• _Task description_
Filter this data down to the lines that hold "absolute", and copy them.
╭─ Supplied material
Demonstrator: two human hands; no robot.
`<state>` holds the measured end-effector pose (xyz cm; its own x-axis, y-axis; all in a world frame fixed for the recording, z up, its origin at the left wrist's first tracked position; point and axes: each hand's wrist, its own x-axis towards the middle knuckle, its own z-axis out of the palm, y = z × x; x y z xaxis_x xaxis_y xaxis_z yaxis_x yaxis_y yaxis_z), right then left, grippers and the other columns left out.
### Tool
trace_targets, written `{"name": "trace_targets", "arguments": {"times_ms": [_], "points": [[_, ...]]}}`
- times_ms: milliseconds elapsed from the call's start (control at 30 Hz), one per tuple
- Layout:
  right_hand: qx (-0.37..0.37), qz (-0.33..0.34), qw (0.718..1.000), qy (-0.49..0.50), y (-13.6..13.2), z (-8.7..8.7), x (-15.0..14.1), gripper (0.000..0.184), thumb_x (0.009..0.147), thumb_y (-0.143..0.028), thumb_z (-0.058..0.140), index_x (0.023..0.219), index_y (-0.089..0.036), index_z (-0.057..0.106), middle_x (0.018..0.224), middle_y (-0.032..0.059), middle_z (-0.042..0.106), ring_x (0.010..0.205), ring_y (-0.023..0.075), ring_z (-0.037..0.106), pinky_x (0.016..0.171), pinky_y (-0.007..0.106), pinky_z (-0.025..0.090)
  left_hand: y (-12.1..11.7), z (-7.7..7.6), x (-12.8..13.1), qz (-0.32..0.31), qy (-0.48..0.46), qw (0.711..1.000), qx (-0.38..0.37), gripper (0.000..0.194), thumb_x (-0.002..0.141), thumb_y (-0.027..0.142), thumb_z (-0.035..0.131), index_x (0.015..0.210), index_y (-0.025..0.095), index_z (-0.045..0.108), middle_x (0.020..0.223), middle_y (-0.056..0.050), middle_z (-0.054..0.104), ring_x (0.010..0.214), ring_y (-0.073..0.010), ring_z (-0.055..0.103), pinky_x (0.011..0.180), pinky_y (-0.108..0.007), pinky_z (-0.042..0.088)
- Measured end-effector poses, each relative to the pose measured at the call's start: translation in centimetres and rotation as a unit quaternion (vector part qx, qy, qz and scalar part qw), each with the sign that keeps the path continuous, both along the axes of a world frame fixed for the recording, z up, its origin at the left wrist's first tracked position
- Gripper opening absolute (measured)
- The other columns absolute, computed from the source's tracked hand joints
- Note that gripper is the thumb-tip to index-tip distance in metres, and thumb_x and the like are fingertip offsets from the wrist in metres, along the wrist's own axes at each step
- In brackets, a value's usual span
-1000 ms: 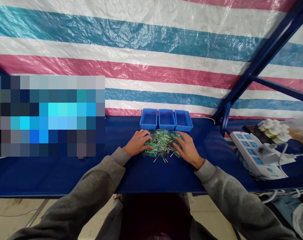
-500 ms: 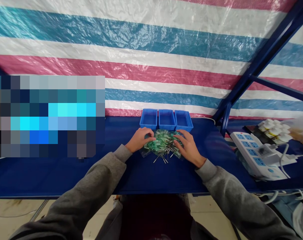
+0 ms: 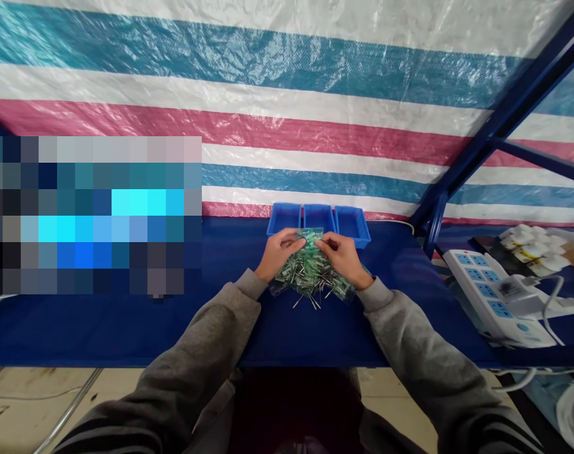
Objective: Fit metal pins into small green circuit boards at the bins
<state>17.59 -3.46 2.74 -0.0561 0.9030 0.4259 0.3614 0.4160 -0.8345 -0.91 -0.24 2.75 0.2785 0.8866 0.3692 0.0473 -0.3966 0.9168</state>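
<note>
A small clear plastic bag (image 3: 310,233) with a green tint is stretched between my two hands, above a pile. My left hand (image 3: 277,253) pinches its left side between thumb and fingers. On the other side, my right hand (image 3: 342,256) is closed on it in the same way. Below them lies the pile (image 3: 306,272) of greenish clear packets and thin metal pieces. Several slim metal rods (image 3: 310,301) stick out at its near edge. What kind of parts these are is too small to tell.
Three blue plastic bins, left (image 3: 286,217), middle (image 3: 318,215) and right (image 3: 353,227), stand behind the pile on the blue table (image 3: 211,328). To the right are a white power strip (image 3: 495,296) with plugs, white rolls (image 3: 535,246) and a blue frame post (image 3: 438,217).
Both hands have come in from the pile's sides and lifted, now meeting on one clear bag. The pile has shifted slightly, and the camera view has moved a little.
</note>
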Motion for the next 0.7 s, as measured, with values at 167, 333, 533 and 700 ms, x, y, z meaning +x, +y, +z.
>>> {"name": "trace_targets", "arguments": {"times_ms": [167, 333, 533, 700], "points": [[0.010, -0.007, 0.999, -0.036, -0.9, -0.8, 0.3, 0.036, 0.096, -0.044, 0.043, 0.084, -0.019, 0.066, 0.066, 0.0009, 0.060, 0.057, 0.0142, 0.055, 0.058, 0.029, 0.048, -0.2, -0.8, -0.2, -0.012, 0.004, 1.000, -0.016, 0.034, 0.079, 0.048, 0.070, 0.081, 0.015, 0.062, 0.067, -0.001, 0.061, 0.061, -0.0134, 0.057, 0.059, -0.026, 0.049], [0.124, -0.008, 0.983, -0.133, -1.4, -0.7, 0.6, 0.034, 0.097, -0.033, 0.041, 0.121, -0.024, 0.062, 0.119, 0.0125, 0.061, 0.105, 0.0239, 0.061, 0.087, 0.040, 0.053, -0.5, -1.0, 0.0, -0.070, -0.035, 0.993, -0.088, 0.052, 0.081, 0.047, 0.069, 0.122, 0.019, 0.052, 0.063, 0.004, 0.058, 0.058, -0.0126, 0.058, 0.059, -0.025, 0.050], [0.140, -0.013, 0.978, -0.153, -1.1, -0.1, 1.0, 0.029, 0.097, -0.036, 0.045, 0.101, -0.021, 0.069, 0.094, 0.0100, 0.069, 0.092, 0.0234, 0.065, 0.084, 0.040, 0.054, -0.9, 0.0, -0.5, -0.044, 0.087, 0.993, 0.064, 0.050, 0.090, 0.061, 0.049, 0.095, 0.017, 0.070, 0.108, -0.013, 0.065, 0.098, -0.0250, 0.063, 0.084, -0.038, 0.053], [0.106, -0.050, 0.987, -0.109, -1.0, 0.3, 0.7, 0.033, 0.093, -0.042, 0.054, 0.117, -0.023, 0.065, 0.089, 0.0066, 0.069, 0.081, 0.0212, 0.065, 0.079, 0.039, 0.055, -1.3, 0.3, -0.5, 0.014, 0.101, 0.990, 0.095, 0.037, 0.083, 0.054, 0.065, 0.091, 0.017, 0.068, 0.082, -0.006, 0.070, 0.076, -0.0202, 0.065, 0.076, -0.035, 0.054]]}}
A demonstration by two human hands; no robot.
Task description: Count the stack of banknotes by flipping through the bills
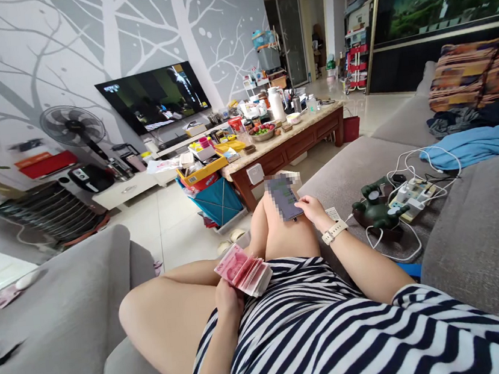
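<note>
My left hand (228, 300) is closed round a thick stack of pink banknotes (243, 270), held over my lap beside my bent left knee. My right hand (313, 210), with a pale watch on the wrist, grips a phone (283, 197) resting on my right knee; its screen is blurred out. I sit on a grey sofa (479, 244) in a striped dress.
A green toy figure (376, 211) and a power strip (412, 194) with white cables lie on the sofa to my right. A cluttered wooden coffee table (287, 140) stands ahead, a television (154, 98) and fan (73, 127) behind it. Cushions and a blue blanket (484, 140) sit far right.
</note>
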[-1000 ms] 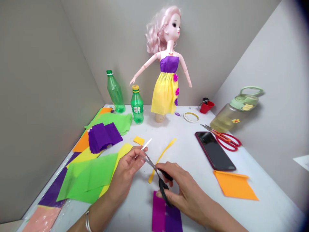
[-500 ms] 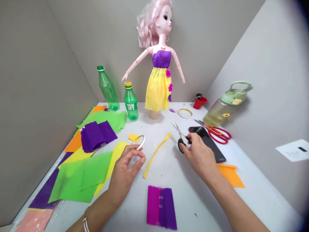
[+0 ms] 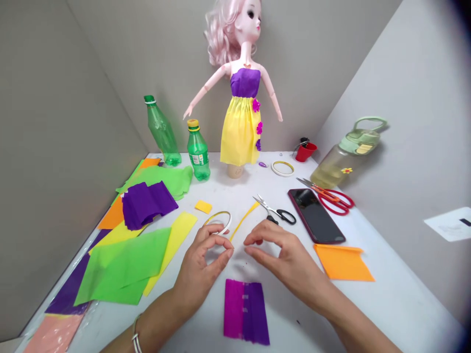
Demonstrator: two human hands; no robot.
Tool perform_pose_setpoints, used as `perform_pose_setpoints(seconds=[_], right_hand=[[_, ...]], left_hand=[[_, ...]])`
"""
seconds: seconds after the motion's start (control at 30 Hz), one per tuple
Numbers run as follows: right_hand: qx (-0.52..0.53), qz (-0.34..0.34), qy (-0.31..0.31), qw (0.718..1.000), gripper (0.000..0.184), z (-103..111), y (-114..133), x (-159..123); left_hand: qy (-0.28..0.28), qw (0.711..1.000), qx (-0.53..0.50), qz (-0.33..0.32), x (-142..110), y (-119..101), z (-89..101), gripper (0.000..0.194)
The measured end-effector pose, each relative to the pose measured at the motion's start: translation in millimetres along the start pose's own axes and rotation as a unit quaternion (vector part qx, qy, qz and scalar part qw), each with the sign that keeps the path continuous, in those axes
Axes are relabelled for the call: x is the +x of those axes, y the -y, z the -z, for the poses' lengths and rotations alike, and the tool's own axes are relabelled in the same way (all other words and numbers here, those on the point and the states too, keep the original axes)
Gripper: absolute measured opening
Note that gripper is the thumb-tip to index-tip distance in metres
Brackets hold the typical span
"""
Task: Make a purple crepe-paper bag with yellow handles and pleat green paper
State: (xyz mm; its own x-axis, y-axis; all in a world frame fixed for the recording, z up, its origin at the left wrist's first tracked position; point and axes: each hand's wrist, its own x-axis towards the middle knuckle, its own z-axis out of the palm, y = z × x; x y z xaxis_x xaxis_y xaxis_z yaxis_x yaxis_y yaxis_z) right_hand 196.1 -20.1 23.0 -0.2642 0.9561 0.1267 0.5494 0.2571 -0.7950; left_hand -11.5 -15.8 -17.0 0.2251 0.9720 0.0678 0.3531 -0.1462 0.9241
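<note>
A white tabletop (image 3: 287,314) fills the lower frame between grey walls (image 3: 62,122). At top centre stands a tall pink-haired doll (image 3: 241,44) in a purple and yellow crepe-paper dress (image 3: 240,122). To its left are a tilted green plastic bottle (image 3: 162,132) and an upright green plastic bottle (image 3: 197,153); at upper right stands a large translucent water bottle with a pale green lid (image 3: 348,154). Right of centre, a dark smartphone (image 3: 316,215) lies just beside red-handled scissors (image 3: 333,198). Green, yellow, orange and purple paper sheets (image 3: 121,264) spread along the left edge, an orange paper sheet (image 3: 342,262) lies at right, and a folded magenta and purple paper (image 3: 245,311) lies below the hands. Black-handled scissors (image 3: 283,215) rest above the right hand (image 3: 285,260), whose curved fingers (image 3: 257,239) stand open, gripping nothing. The left hand (image 3: 200,262) pinches a narrow white ring (image 3: 217,213) between thumb and fingers at centre. A thin yellow paper strip (image 3: 245,221) runs up from just beside those fingertips.
</note>
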Motion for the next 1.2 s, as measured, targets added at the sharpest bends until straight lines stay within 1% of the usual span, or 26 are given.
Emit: perform_pose_setpoints(seconds=[0.1, 0.37, 0.53, 0.6, 0.73, 0.83, 0.93, 1.03, 1.1, 1.2], right_hand=[[0.003, -0.002, 0.010, 1.000, 0.005, -8, 7, -4], [-0.027, 0.040, 0.004, 0.999, 0.008, -16, 1, -3], [-0.015, 0.039, 0.003, 0.999, 0.015, -21, 3, -3], [0.004, 0.017, 0.007, 1.000, 0.016, -21, 6, -2], [0.078, -0.071, 0.030, 0.994, 0.015, -12, 10, -5], [0.138, -0.156, 0.046, 0.977, 0.013, -8, 4, -18], [0.186, -0.240, 0.059, 0.951, 0.017, -13, -11, -39], [0.224, -0.276, 0.060, 0.933, 0.022, -25, -21, -57], [0.208, -0.286, 0.044, 0.934, 0.022, -32, -21, -62], [0.179, -0.288, 0.031, 0.940, 0.020, -36, -15, -60]], left_hand=[[0.001, 1.000, 0.019, -0.014, -1, -1, -2.0, 0.006], [0.003, 0.996, 0.040, -0.080, 0, -3, -3.9, 0.007], [0.005, 0.996, 0.045, -0.081, -1, 0, -6.1, 0.006], [0.006, 0.996, 0.043, -0.082, -2, 0, -6.2, 0.007], [-0.005, 0.993, 0.064, -0.102, 1, 3, -2.5, 0.010], [-0.019, 0.990, 0.089, -0.111, 3, 6, 0.2, 0.012], [-0.010, 0.983, 0.116, -0.142, 2, 6, -1.5, 0.011], [0.019, 0.970, 0.150, -0.191, -3, 2, -6.6, 0.010], [0.044, 0.963, 0.168, -0.204, -7, 0, -10.0, 0.010], [0.080, 0.960, 0.179, -0.200, -11, -1, -14.1, 0.012]])
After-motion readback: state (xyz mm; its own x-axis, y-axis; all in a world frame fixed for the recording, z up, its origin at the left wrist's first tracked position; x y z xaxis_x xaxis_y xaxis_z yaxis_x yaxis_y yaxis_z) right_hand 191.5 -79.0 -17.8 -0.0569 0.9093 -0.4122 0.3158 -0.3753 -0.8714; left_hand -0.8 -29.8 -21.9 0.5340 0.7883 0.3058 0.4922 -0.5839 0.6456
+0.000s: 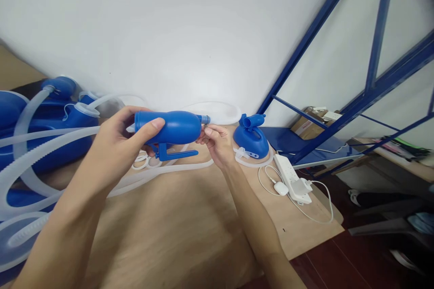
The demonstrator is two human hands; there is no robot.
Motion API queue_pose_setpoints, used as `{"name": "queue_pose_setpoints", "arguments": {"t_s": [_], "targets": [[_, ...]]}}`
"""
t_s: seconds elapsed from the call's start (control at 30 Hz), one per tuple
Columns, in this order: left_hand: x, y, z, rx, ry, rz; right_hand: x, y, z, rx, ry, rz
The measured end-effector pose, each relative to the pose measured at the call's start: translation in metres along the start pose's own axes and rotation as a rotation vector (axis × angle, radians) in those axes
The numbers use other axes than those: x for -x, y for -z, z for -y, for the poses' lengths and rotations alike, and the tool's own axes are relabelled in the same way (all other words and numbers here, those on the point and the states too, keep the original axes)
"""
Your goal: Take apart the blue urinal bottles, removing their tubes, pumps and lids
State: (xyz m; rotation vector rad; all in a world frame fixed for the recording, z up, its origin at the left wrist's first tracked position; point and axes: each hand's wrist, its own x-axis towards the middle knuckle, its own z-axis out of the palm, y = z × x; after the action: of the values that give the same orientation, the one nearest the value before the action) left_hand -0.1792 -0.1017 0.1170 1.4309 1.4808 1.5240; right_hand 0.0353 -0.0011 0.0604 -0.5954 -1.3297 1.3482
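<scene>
My left hand (127, 137) is wrapped round a blue plastic urinal cup (179, 126), thumb along its side. The cup lies sideways above the table, wide end to the left, narrow nozzle (205, 119) to the right. A blue clip-like handle (179, 154) hangs under it. At the nozzle, the fingertips of my right hand (217, 142) are pinched together on a small, dark detail that I cannot make out. Just right of that hand stands a blue urinal bottle (251, 140) with a short spout on top and clear tubing round its base.
Translucent hoses (50, 144) and large blue containers (37, 117) crowd the left side. On the right of the wooden table (169, 235) lie a white power strip (290, 176) and a charger (280, 188) with cables. A blue metal rack (315, 22) rises behind, against a white wall.
</scene>
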Motion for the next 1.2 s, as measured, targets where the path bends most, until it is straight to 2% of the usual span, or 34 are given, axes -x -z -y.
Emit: {"name": "queue_pose_setpoints", "arguments": {"t_s": [0.13,0.27,0.37,0.43,0.5,0.57,0.67,0.73,0.77,0.8,0.93,1.0,1.03,1.1,1.13,1.2], "targets": [[0.000,0.004,0.000,0.001,0.015,-0.015,-0.003,0.004,-0.004,-0.043,0.043,-0.047],[0.000,0.007,-0.001,0.011,0.010,-0.094,-0.007,0.006,-0.006,-0.138,0.042,-0.118],[0.002,0.007,-0.004,-0.105,-0.018,-0.044,-0.006,0.000,0.002,-0.289,-0.012,-0.159],[0.004,0.004,-0.004,-0.258,-0.117,0.050,-0.003,-0.007,0.014,-0.441,-0.093,-0.180],[0.006,-0.001,-0.002,-0.446,-0.320,0.172,-0.002,-0.012,0.028,-0.574,-0.206,-0.174],[0.009,-0.007,0.002,-0.609,-0.530,0.240,-0.002,-0.012,0.040,-0.702,-0.252,-0.196],[0.016,-0.016,0.005,-0.698,-0.675,0.255,-0.007,-0.001,0.050,-0.886,-0.127,-0.182],[0.020,-0.021,0.005,-0.603,-0.671,0.292,-0.010,0.008,0.051,-0.908,-0.013,-0.084],[0.020,-0.024,0.004,-0.501,-0.617,0.319,-0.011,0.012,0.050,-0.880,0.030,-0.038],[0.020,-0.027,0.002,-0.353,-0.497,0.338,-0.012,0.014,0.049,-0.836,0.066,-0.007],[0.009,-0.043,0.001,0.235,0.217,0.374,-0.013,0.015,0.043,-0.658,0.255,0.036],[0.003,-0.050,0.003,0.394,0.531,0.486,-0.013,0.015,0.042,-0.620,0.414,0.058],[0.000,-0.053,0.003,0.450,0.645,0.542,-0.014,0.015,0.043,-0.611,0.482,0.069],[-0.001,-0.056,0.005,0.553,0.771,0.582,-0.015,0.018,0.044,-0.596,0.559,0.077],[-0.001,-0.056,0.005,0.569,0.745,0.566,-0.015,0.020,0.045,-0.590,0.569,0.070],[0.002,-0.053,0.006,0.556,0.603,0.520,-0.015,0.022,0.047,-0.570,0.551,0.048]]}}
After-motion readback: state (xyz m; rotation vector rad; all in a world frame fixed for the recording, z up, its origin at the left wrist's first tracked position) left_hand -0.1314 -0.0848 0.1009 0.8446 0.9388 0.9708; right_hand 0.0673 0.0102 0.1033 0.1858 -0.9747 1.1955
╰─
• _Your solution_
- Gripper opening absolute (measured)
- The other columns absolute, computed from the source's tracked hand joints
Gripper: absolute measured opening

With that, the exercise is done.